- Date: January 10, 2001 ≈11:28 – 11:37 a.m. (PST)
- Attack type: Mass shooting, mass murder, spree shooting
- Weapons: 9mm Ruger Semi-automatic pistol
- Deaths: 3
- Injured: 3 (2 by gunfire)
- Perpetrator: Scott Harlan Thorpe

= 2001 Nevada County shootings =

Shooting spree in Nevada County, California

On January 10, 2001, a shooting spree took place in Nevada County, California, when 40-year-old Scott Harlan Thorpe opened fire with a 9mm Ruger semi-automatic pistol killing three people and wounding three others in two separate shootings in the Nevada County area. The victims were 19-year-old Laura Wilcox, 68-year-old Pearlie Mae Feldman, and 24-year-old Mike Markle. The shooting spree led to the implementation of Laura's Law, a California state law that allows for court-ordered assisted outpatient treatment. The law was named after Laura Wilcox, one of the victims of the shooting spree. Michael Moore's 2002 documentary film Bowling for Columbine was dedicated to Wilcox's memory.

==Shootings==
Just before 11:30 a.m. on January 10, 2001, 40-year-old Scott Harlan Thorpe (born April 1, 1960) of Sacramento walked into the Nevada County Department of Behavioral Health in Nevada City, California. Thorpe walked up to the first-floor reception counter armed with a 9mm Ruger semi-automatic pistol. Thorpe was a client of the outpatient mental health clinic and suffered from paranoia and agoraphobia. At the time, he was seeking treatment at the clinic for help with his illnesses and was undergoing monthly mental health counseling for his agoraphobia. Unhappy with the care he had been receiving, an enraged Thorpe fired through a glass panel with his gun and fatally shot the temporary receptionist, 19-year-old Laura Wilcox, a college student who was helping out at the Department of Behavioral Health during her winter break. He then shot at several other people around him, one of whom was 68-year-old Pearlie Mae Feldman, a mental health caregiver. She was fatally wounded by Thorpe. Another person was shot three times and injured in the head, lungs, esophagus, and right shoulder during the shooting, while a fourth person jumped from a window to escape the gunfire and suffered a broken pelvis and other injuries.

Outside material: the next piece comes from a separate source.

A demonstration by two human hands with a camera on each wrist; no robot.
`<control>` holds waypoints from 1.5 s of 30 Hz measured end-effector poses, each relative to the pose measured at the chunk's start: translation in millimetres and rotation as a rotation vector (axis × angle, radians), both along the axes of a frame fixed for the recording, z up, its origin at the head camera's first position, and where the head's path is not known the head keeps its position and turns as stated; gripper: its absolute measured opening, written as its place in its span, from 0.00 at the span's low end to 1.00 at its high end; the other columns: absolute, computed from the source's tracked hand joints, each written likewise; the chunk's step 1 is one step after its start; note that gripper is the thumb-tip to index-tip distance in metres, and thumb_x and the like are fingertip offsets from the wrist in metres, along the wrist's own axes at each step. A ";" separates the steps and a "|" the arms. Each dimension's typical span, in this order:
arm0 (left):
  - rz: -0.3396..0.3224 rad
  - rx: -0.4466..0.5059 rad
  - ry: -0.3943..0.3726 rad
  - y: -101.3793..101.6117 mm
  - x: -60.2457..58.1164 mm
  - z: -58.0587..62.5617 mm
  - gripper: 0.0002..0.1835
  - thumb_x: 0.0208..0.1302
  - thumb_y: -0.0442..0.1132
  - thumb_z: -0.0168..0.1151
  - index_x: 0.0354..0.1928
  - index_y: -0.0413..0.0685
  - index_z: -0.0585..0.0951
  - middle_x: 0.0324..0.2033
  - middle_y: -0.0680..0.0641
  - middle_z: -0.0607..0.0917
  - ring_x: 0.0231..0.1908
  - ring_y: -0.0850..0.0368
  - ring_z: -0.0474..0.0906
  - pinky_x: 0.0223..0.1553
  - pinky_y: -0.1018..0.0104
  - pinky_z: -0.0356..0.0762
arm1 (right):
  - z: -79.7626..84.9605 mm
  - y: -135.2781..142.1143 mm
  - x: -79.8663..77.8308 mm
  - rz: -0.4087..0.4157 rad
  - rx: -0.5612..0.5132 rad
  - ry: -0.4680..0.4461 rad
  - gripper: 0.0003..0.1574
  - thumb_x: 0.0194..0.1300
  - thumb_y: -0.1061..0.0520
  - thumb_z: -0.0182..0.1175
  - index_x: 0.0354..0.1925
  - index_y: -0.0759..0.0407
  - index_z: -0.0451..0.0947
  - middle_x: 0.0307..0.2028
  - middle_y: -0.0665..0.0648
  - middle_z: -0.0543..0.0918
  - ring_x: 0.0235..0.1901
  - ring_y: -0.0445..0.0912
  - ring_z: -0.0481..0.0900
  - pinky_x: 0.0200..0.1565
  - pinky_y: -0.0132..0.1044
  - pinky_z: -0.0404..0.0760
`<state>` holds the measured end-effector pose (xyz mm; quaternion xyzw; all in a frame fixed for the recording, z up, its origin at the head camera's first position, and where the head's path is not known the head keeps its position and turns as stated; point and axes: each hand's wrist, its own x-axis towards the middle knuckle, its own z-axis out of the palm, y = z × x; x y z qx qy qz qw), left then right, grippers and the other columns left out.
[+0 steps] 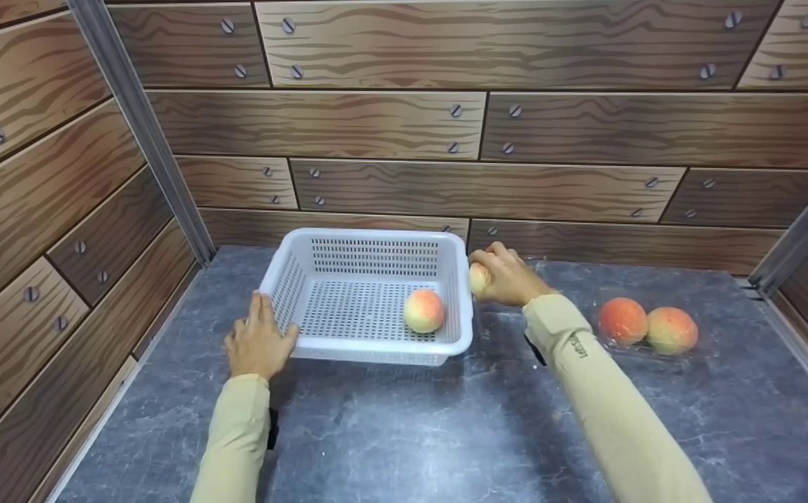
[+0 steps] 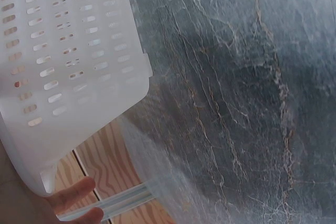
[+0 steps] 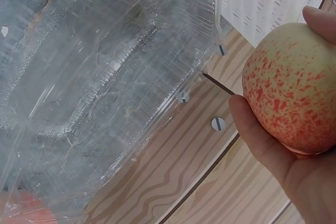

Thorpe then fled the scene in a blue van and drove for three miles towards Lyon's Restaurant in nearby Grass Valley. Less than ten minutes later, Thorpe arrived at the restaurant and headed inside. He then fatally shot the manager, 24-year-old Mike Markle, who had begun work at the restaurant just days before. At the time of his death, Markle had a five-year-old daughter and a son who was nearly three years old. Thorpe also shot the restaurant's cook seven times, injuring him in the stomach and arms. He then fled the scene.

==Aftermath==
After the shootings, Thorpe returned to his home in Smartsville where he lived alone at the time of the shooting. Thorpe made a phone call to his brother, who was a Sacramento County sheriff's deputy, and confessed over the phone to him about what he had done. Thorpe's brother notified Nevada County authorities and helped them in apprehending his brother. Authorities arrested Thorpe at his home around 9 p.m. later that day, where he surrendered peacefully after a three-hour standoff. Thorpe carried out the shooting as he was unhappy with the care he was receiving at the clinic. He also said he carried out the shooting at the restaurant because he was convinced they had been poisoning him. Thorpe was found incompetent to stand trial and was declared not guilty by reason of insanity. He was initially sent to Atascadero State Hospital but was later transferred to California's Napa State Hospital for the mentally ill where he currently resides.

==Laura's Law==

As a result of the shooting, Laura's Law was implemented. It is a California state law that allows for court-ordered assisted outpatient treatment. To qualify for the program, the person must have a serious mental illness plus a recent history of psychiatric hospitalizations, jailings or acts, threats or attempts of serious violent behavior towards themself or others.